Return, from the listing below, each line where the word "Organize" appears.

DATASET:
:::::

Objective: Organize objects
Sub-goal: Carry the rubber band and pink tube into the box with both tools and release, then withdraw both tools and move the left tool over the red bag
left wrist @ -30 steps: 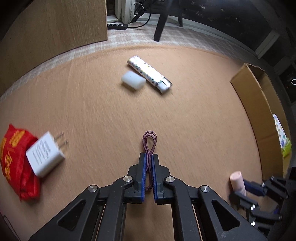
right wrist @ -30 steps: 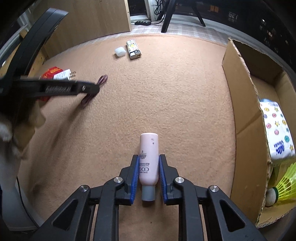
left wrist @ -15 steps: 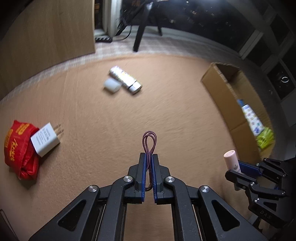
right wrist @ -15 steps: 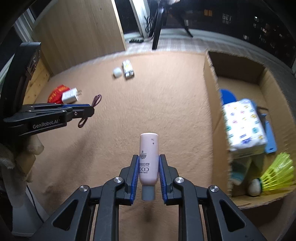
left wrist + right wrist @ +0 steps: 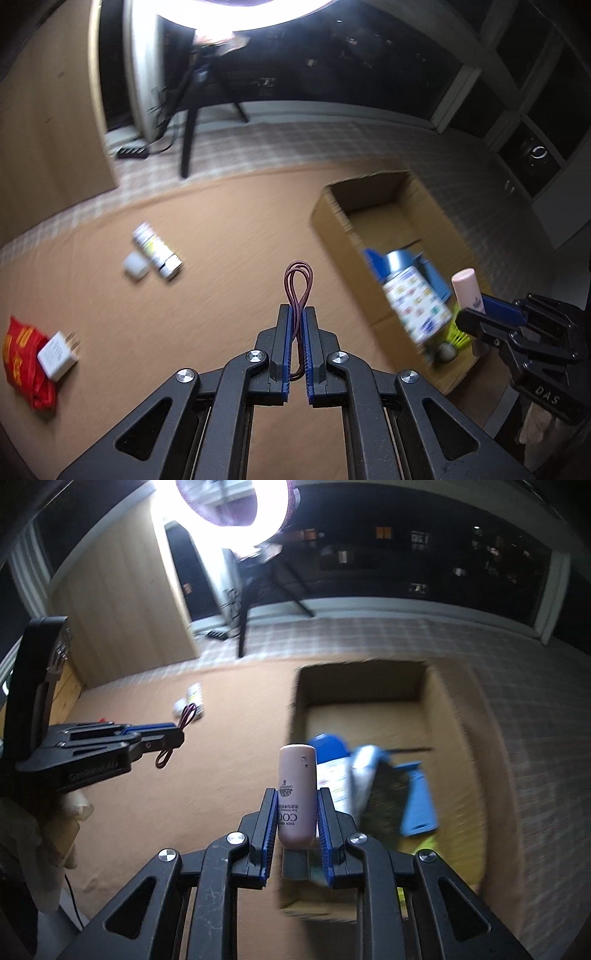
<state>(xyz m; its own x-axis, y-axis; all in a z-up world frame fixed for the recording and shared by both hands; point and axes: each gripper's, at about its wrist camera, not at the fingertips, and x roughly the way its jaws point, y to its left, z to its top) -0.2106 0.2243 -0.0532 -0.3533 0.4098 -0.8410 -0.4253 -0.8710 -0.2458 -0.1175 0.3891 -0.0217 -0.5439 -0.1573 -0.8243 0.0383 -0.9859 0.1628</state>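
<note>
Jaws of the left gripper point(image 5: 295, 325) are clamping a maroon hair tie point(image 5: 298, 291); the right gripper point(image 5: 295, 812) is clamping a pink bottle point(image 5: 297, 794). Release both above the cardboard box point(image 5: 454, 716) on the right.

Pink bottle point(image 5: 297, 794) and maroon cord loop point(image 5: 298, 286), both clamped aloft

Matt cardboard box point(image 5: 458, 716); smooth pink plastic bottle point(image 5: 297, 786); rough brown carpet point(image 5: 221, 258).

Cardboard box point(image 5: 334, 221) right of the mat point(image 5: 221, 229); tissue pack point(image 5: 417, 306) and shuttlecock point(image 5: 460, 336) inside it; lighter point(image 5: 157, 251) beside earbud case point(image 5: 135, 264), far left-centre; charger plug point(image 5: 57, 354) on snack packet point(image 5: 22, 362), near left.
</note>
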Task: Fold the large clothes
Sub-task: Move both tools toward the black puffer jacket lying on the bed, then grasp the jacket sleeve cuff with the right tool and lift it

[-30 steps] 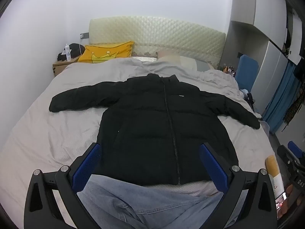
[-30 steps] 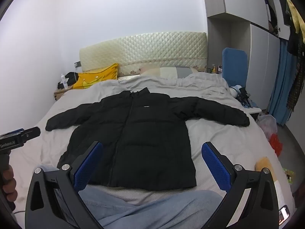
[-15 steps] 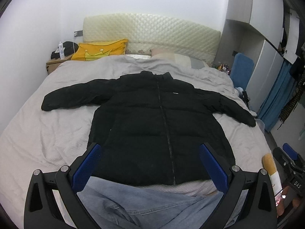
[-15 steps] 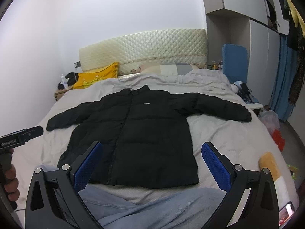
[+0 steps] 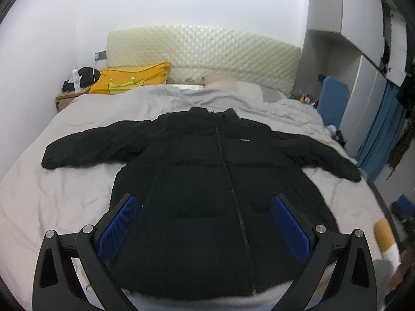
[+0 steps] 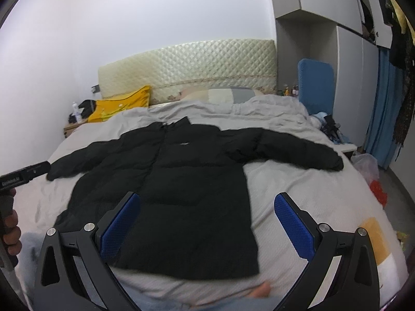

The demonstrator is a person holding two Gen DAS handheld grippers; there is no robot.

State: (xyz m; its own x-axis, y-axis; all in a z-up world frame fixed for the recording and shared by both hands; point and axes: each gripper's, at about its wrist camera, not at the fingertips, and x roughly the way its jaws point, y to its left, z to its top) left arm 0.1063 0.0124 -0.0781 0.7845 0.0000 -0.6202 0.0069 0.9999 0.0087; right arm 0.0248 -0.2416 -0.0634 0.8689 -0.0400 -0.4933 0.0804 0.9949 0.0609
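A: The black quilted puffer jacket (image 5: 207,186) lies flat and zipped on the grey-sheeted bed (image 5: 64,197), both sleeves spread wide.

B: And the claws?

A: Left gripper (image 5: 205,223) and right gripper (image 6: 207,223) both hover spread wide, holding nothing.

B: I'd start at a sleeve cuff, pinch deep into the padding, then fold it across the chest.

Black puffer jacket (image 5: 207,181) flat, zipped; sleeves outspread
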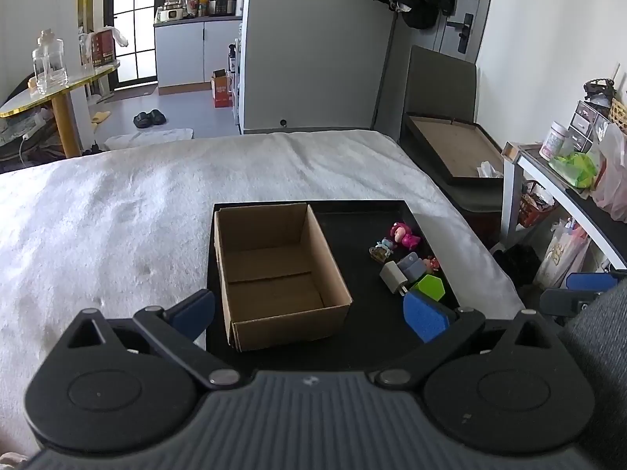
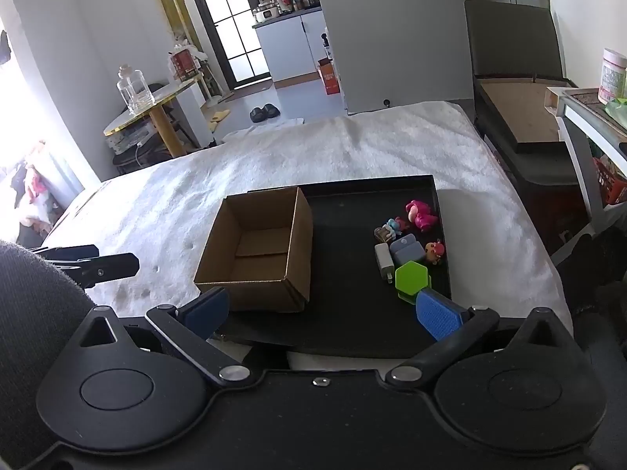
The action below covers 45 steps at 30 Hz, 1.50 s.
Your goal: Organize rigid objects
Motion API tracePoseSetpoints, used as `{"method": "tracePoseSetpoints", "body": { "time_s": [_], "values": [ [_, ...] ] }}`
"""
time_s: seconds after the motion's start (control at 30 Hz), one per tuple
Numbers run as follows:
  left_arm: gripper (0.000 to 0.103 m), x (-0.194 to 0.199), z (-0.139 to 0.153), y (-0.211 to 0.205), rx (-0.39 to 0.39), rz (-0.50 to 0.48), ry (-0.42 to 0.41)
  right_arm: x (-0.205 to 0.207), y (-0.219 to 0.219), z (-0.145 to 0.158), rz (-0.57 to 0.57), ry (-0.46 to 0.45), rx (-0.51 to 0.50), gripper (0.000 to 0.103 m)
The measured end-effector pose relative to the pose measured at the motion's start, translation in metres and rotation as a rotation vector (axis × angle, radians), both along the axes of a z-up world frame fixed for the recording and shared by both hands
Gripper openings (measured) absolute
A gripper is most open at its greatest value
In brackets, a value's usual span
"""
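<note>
An open, empty cardboard box (image 1: 274, 270) (image 2: 258, 250) sits on the left half of a black tray (image 1: 364, 215) (image 2: 352, 203) on a white bed. On the tray's right side lie small objects: a pink figure (image 1: 403, 234) (image 2: 420, 213), a small blue-haired figure (image 1: 383, 248) (image 2: 392, 228), a white charger plug (image 1: 393, 276) (image 2: 383, 260), a grey-blue block (image 1: 411, 265) (image 2: 407, 250), a green hexagon (image 1: 430, 288) (image 2: 410, 277) and a small red figure (image 2: 435, 250). My left gripper (image 1: 309, 311) is open and empty near the tray's front. My right gripper (image 2: 323, 309) is open and empty there too.
The white bed cover (image 1: 117, 215) surrounds the tray. A dark bench with a wooden-lined lid (image 1: 450, 145) stands beyond the bed's right edge. A white shelf with jars and bags (image 1: 568, 156) is at the right. A round table with a glass bottle (image 1: 49, 74) is at the far left.
</note>
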<state>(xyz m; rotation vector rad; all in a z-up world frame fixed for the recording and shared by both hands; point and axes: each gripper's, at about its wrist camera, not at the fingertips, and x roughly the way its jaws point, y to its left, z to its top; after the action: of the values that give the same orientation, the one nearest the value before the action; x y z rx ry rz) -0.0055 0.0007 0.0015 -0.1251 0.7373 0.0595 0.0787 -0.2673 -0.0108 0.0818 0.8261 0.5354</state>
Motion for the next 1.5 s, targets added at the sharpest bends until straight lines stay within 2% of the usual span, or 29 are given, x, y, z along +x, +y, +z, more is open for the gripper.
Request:
{"method": "tracePoseSetpoints", "body": {
  "time_s": [1.2,1.5],
  "values": [
    [0.102,0.004,0.0,0.0,-0.013,-0.007,0.009,-0.002,0.004,-0.004,-0.002,0.003,-0.01,0.103],
    [0.102,0.004,0.0,-0.001,-0.012,-0.01,0.009,-0.002,0.002,-0.011,-0.011,0.035,0.011,0.103]
  ]
}}
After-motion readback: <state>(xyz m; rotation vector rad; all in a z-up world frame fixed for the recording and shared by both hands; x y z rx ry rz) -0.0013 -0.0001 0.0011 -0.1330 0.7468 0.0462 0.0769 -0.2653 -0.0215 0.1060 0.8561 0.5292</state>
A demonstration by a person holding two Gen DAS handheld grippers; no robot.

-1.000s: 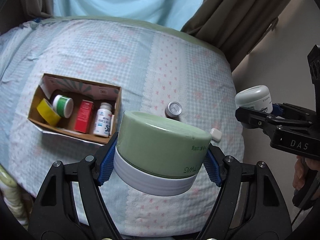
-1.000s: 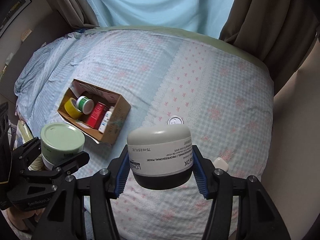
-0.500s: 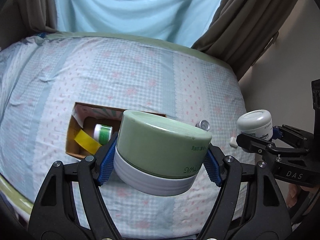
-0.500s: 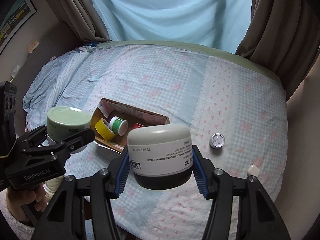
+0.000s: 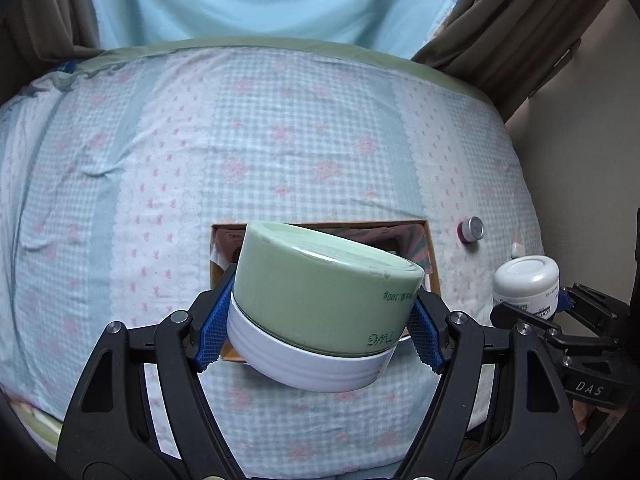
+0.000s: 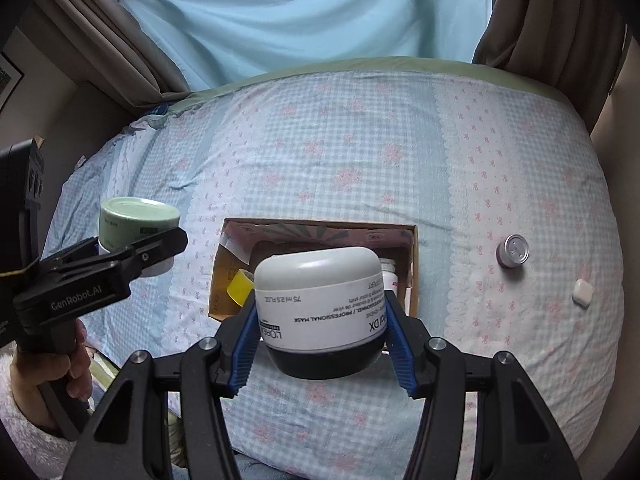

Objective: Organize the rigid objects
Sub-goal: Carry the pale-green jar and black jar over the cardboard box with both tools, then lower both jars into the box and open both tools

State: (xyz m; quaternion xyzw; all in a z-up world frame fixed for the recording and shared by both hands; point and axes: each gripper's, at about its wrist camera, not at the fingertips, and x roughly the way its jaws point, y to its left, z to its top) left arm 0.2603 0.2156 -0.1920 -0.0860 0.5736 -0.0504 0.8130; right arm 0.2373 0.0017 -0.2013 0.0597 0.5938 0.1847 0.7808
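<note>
Jars (image 5: pixel 320 276) clamped; both grippers (image 6: pixel 320 340) level over box (image 6: pixel 414 248)

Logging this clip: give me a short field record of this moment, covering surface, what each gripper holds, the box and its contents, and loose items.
surface: bed with checked sheet
left gripper: shut on green jar, held in the air
right gripper: shut on white jar, held in the air
box: cardboard, open, on the bed beyond both jars
box contents seen: yellow tape, white bottle; the rest hidden
loose on bed: small tin, white case, right of the box
</note>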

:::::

RESULT BELOW:
Objective: Organize objects
Your goal: Organize rigid objects
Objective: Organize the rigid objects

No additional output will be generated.